Doug Fine's Too High to Fail

On Sunday, I'll be hosting author and journalist Doug Fine at the Firedoglake Book Salon, as he fields questions about the rapidly changing scene regarding cannabis legalization on the state level in the U.S.A.

Since publication last summer of the paperback edition of his look at organic, outdoor medicinal cannabis cultivation in California's Mendocino County, the political field on the legalization issue in various states is changing rapidly. Fine regards the passage of ballot initiatives calling for a legalization regime for recreational use in Washington state and Colorado as seminal. "It is no stretch to say that the Berlin Wall of the Drug War fell," wrote Fine in the augmented paperback edition.

I loved Too High to Fail: Cannabis and the New Green Economic Revolution so much, I soon read the author's two other books, Not Really an Alaskan Mountain Man and farewell, My Subaru:  An Epic Adventure in Local Living.

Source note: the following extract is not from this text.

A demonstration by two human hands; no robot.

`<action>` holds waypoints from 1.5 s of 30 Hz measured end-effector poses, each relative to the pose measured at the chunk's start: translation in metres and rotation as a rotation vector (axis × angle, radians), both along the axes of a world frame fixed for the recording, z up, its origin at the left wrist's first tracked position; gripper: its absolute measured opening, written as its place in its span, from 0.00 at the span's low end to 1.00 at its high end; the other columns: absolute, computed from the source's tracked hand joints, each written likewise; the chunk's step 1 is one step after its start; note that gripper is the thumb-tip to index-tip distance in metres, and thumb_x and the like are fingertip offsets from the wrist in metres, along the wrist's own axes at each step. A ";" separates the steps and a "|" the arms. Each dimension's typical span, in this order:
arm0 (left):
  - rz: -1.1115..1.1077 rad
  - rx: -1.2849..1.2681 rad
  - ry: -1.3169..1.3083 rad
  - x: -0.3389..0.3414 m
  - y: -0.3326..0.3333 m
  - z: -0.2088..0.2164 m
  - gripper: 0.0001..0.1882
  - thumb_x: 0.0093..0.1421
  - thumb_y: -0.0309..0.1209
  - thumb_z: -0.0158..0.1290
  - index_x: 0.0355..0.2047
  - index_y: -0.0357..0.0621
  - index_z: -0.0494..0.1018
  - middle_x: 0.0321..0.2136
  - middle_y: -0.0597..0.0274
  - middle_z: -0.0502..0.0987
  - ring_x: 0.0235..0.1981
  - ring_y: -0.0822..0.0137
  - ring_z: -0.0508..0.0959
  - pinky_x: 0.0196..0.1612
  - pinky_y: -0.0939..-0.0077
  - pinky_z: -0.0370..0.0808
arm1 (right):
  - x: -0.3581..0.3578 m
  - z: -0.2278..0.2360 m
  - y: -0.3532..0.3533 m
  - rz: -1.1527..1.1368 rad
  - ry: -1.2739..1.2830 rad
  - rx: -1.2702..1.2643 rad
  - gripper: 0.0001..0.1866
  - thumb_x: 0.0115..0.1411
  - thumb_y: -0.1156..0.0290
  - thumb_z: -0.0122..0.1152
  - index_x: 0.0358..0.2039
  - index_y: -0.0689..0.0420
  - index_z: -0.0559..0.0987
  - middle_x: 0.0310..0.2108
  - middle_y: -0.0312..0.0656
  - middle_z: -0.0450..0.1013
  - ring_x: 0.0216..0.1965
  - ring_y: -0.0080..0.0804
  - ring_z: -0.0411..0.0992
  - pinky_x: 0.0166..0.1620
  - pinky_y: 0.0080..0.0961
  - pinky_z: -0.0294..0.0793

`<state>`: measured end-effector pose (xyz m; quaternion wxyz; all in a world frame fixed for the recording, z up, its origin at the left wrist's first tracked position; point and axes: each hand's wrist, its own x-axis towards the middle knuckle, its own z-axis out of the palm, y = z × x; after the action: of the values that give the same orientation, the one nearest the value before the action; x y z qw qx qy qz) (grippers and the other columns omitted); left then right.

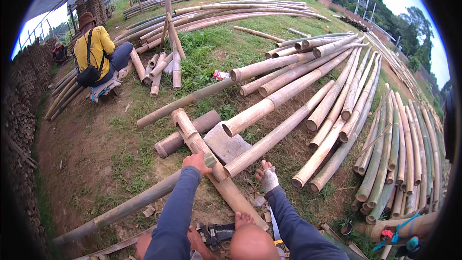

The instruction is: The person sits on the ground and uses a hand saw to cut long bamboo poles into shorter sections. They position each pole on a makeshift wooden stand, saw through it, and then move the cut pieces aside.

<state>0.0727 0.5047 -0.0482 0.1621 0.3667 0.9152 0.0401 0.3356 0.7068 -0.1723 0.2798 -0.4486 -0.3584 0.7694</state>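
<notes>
My left hand point(194, 162) is closed over a greenish bamboo pole point(134, 202), close to its cut end. That pole comes in from the lower left and crosses a thick, notched bamboo piece point(231, 191), which slants from between my feet toward the far left. To the right, my right hand point(268, 176) is raised with its fingers apart and nothing in them; a pale fingerless glove covers its palm. Just left of it lies the open end of a tan bamboo pole point(274, 132). Below the right hand, a pale narrow strip point(275, 224) shows beside my forearm.
A flat grey stone point(227, 143) and a short thick bamboo piece point(185, 135) lie under the notched piece. Long bamboo poles point(346, 101) fan out at right, with a bundle point(399, 154) beyond. At far left, a person in yellow point(98, 50) sits near short bamboo pieces point(159, 72).
</notes>
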 end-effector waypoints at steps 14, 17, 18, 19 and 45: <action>-0.024 0.074 -0.013 -0.010 -0.003 -0.007 0.43 0.46 0.55 0.74 0.58 0.46 0.76 0.47 0.46 0.86 0.49 0.45 0.86 0.55 0.53 0.82 | -0.021 0.106 0.043 -0.121 0.475 -0.026 0.43 0.60 0.35 0.73 0.59 0.56 0.69 0.43 0.49 0.74 0.45 0.45 0.76 0.51 0.47 0.81; -0.009 0.062 0.013 -0.007 -0.002 -0.005 0.43 0.45 0.55 0.73 0.58 0.46 0.76 0.47 0.45 0.86 0.49 0.45 0.86 0.56 0.53 0.82 | -0.001 0.169 0.029 -0.072 0.637 -0.075 0.45 0.60 0.33 0.72 0.60 0.58 0.67 0.43 0.52 0.73 0.44 0.44 0.77 0.51 0.46 0.82; -0.010 0.046 0.018 -0.003 -0.002 -0.005 0.43 0.45 0.54 0.73 0.57 0.46 0.76 0.47 0.45 0.86 0.49 0.45 0.86 0.56 0.53 0.82 | 0.008 0.186 0.024 -0.044 0.637 -0.004 0.45 0.61 0.33 0.70 0.59 0.58 0.67 0.44 0.53 0.74 0.44 0.44 0.78 0.50 0.45 0.83; -0.004 0.063 0.022 0.000 -0.002 -0.005 0.39 0.45 0.53 0.73 0.54 0.46 0.77 0.46 0.46 0.86 0.49 0.45 0.86 0.55 0.53 0.82 | 0.015 0.199 0.021 -0.093 0.595 0.021 0.46 0.60 0.29 0.69 0.56 0.62 0.71 0.43 0.52 0.76 0.41 0.44 0.79 0.46 0.40 0.85; -0.085 0.021 0.116 -0.007 0.011 -0.023 0.43 0.45 0.57 0.72 0.59 0.51 0.75 0.52 0.46 0.85 0.55 0.43 0.83 0.59 0.48 0.78 | 0.360 0.345 -0.007 0.323 -0.169 0.090 0.45 0.62 0.38 0.72 0.64 0.64 0.74 0.44 0.56 0.80 0.39 0.43 0.84 0.44 0.40 0.88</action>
<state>0.0654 0.5159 -0.0716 0.1066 0.4086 0.9062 0.0213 0.6954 0.7003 0.1727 0.1414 -0.4354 -0.4819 0.7471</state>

Because Fine's book is one of the most important yet published on failings and stupidities of the War on Drugs, he has been in demand for public speaking engagements on legalization issues and their ramifications.  He has taken a holistic approach toward how legalization, cultivation, marketing, product development and hemp-cannabis infrastructure might rationally work.  In that, he is in the forefront.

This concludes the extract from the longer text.